__TASK PROMPT__
With the line containing "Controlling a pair" as the final line, restate exactly every line of the data below from the first one onward, and copy no pictures.

__THE DATA__
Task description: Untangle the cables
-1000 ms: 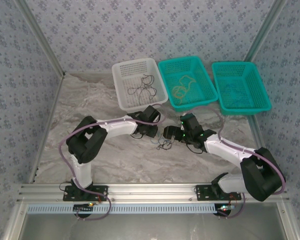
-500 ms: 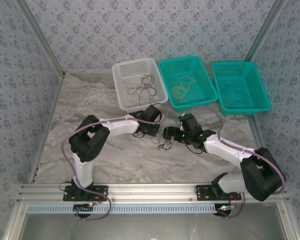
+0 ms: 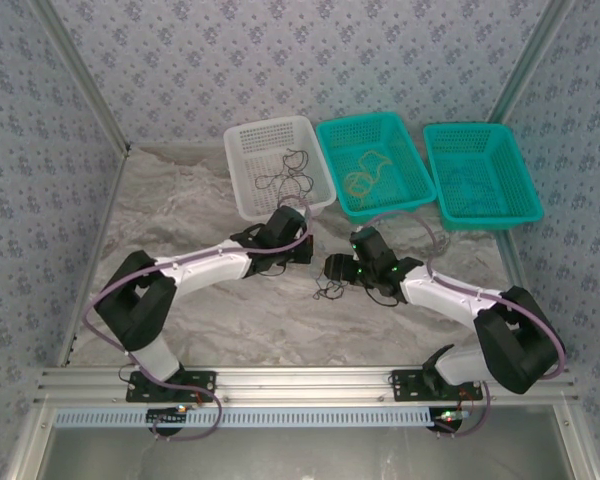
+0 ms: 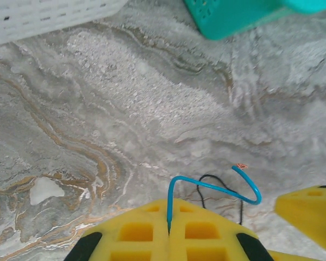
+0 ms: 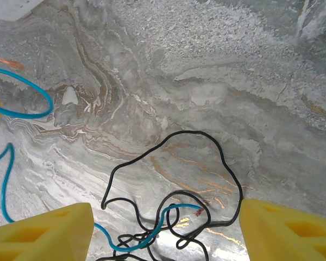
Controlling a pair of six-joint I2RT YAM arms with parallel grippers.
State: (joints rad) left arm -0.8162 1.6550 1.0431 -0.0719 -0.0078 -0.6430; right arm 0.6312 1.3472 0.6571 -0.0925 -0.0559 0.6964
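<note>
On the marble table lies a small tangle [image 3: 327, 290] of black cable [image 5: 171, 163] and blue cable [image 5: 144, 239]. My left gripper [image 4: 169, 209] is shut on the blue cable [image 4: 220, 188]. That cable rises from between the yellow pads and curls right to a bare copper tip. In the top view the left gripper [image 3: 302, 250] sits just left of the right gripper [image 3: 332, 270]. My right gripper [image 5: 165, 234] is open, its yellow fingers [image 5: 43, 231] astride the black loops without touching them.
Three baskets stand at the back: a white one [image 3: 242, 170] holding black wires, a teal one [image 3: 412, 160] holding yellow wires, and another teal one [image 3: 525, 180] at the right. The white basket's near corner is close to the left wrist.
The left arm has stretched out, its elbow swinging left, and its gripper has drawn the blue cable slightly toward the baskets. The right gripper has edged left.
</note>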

__RESULT__
Task description: Untangle the cables
-1000 ms: 
-500 ms: 
+0 ms: 
+0 ms: 
+0 ms: 
Controlling a pair of six-joint I2RT YAM arms with parallel grippers.

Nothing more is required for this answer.